Eine Schlucht in der nordkurdischen Provinz Şirnex (tr. Şırnak), die bei der Schneeschmelze im Frühjahr einen natürlichen Durchgang für das Wasser aus den schneebedeckten Höhen darstellt, droht durch einen in der Region errichteten „Sicherheitsdamm" überflutet zu werden. Die Schlucht in der Nähe des Dorfes Kiror (Ortabağ) im Êwil-Tal ist mit ihrem kristallklaren und eiskalten Wasser in den heißen Sommermonaten ein Naturwunder und ein Anziehungspunkt für Wanderer und Ausflüge.

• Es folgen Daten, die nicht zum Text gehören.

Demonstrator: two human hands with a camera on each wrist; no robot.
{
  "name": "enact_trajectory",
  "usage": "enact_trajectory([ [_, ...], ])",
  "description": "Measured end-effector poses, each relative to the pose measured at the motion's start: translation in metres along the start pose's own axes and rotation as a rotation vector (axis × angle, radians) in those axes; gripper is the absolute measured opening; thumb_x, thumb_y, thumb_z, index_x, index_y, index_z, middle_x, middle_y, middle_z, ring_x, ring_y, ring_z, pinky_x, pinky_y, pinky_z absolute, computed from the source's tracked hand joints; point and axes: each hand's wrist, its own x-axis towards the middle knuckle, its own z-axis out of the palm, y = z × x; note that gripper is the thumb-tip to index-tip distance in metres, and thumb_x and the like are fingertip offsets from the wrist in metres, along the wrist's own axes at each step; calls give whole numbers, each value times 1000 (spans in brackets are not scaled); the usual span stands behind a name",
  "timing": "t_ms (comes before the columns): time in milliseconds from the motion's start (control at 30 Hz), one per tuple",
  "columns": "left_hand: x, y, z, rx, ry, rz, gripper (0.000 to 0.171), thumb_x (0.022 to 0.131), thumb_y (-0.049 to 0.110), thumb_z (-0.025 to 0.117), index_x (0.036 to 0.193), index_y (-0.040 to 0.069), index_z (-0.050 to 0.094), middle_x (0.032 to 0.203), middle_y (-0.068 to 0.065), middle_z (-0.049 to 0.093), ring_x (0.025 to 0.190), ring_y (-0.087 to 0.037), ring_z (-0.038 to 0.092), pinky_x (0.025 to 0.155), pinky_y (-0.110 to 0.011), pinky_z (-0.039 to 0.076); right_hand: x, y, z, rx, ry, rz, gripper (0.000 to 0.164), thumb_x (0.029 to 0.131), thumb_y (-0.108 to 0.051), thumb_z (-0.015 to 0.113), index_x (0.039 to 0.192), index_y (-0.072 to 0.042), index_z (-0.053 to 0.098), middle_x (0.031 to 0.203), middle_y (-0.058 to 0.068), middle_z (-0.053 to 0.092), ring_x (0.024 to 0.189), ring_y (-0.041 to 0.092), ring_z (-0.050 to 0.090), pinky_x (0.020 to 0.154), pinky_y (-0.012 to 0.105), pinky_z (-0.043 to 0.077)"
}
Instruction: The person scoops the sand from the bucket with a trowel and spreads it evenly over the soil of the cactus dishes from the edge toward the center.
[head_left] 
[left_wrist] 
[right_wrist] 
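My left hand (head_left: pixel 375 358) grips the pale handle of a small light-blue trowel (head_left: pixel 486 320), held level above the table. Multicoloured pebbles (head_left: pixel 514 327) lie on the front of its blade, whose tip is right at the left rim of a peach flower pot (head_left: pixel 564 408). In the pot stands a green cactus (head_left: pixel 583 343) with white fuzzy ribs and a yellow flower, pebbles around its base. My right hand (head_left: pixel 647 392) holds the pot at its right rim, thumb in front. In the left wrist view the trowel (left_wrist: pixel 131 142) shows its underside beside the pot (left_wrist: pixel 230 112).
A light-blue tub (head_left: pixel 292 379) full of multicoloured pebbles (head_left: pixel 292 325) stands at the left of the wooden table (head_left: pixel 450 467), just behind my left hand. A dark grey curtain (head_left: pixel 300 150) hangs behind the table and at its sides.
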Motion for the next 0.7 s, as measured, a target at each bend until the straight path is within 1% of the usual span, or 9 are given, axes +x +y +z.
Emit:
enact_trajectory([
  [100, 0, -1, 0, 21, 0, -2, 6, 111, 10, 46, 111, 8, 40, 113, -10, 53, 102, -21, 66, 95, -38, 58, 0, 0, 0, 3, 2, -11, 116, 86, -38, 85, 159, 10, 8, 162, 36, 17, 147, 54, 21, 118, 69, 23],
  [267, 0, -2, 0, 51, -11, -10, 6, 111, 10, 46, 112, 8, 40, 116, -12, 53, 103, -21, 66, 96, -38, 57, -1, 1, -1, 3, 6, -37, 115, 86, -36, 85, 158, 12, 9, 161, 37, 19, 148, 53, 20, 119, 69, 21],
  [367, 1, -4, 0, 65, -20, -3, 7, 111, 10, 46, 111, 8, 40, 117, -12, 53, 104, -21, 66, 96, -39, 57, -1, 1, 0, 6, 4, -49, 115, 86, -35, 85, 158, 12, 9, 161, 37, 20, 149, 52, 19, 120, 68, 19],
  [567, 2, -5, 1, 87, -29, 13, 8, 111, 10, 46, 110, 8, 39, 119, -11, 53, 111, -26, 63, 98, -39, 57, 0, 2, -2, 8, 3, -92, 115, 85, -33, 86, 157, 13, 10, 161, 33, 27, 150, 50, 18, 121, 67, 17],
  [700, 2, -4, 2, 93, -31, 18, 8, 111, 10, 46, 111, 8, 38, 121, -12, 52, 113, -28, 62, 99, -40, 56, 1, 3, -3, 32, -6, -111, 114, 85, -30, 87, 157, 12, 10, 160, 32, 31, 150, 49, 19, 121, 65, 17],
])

Der Damm ist inzwischen fertig und hält seit einiger Zeit das Wasser zurück. Bald wird er die gesamte Schlucht überfluten. Wie Anwohner:innen gegenüber MA erklärten, soll der Staudamm weder zur Stromerzeugung noch zur Bewässerung genutzt werden, da es in der Umgebung keine nennenswerten landwirtschaftlichen Flächen gibt. Der Damm wird den Lebensraum vieler Tier- und Pflanzenarten zerstören und eine ökologische Katastrophe verursachen. Unterdessen werden in der Gegend neue Straßen gebaut, da die alten Straßen überflutet werden, wenn der Pegel des Stausees ansteigt. Für den Straßenbau werden Tausende von Bäumen gefällt.
Die Gründe für den Bau der sogenannten „Sicherheitsdämme" in der Türkei sind nicht wirtschaftlicher Natur. Vielmehr soll die kurdische Bevölkerung durch die Zerstörung ihrer Lebensgrundlage zum Verlassen ihres Landes gezwungen und die Beweglichkeit der Guerilla eingeschränkt werden. Außerdem soll damit der Einsatz von Wasser als Waffe gegen Nachbarländer ermöglicht werden.
Seit 2009 wurden Dämme in den kurdischen Provinzen Amed (Diyarbakır), Êlih (Batman), Çewlîg (Bingöl), Dersim (Tunceli), Colemêrg (Hakkari), Mêrdîn (Mardin) und Şirnex (Şırnak) gebaut. Ein besonders tragisches Beispiel für die zerstörerische Wirkung der türkischen Staudammpolitik ist die Flutung der historischen Stätte Heskîf (Hasankeyf).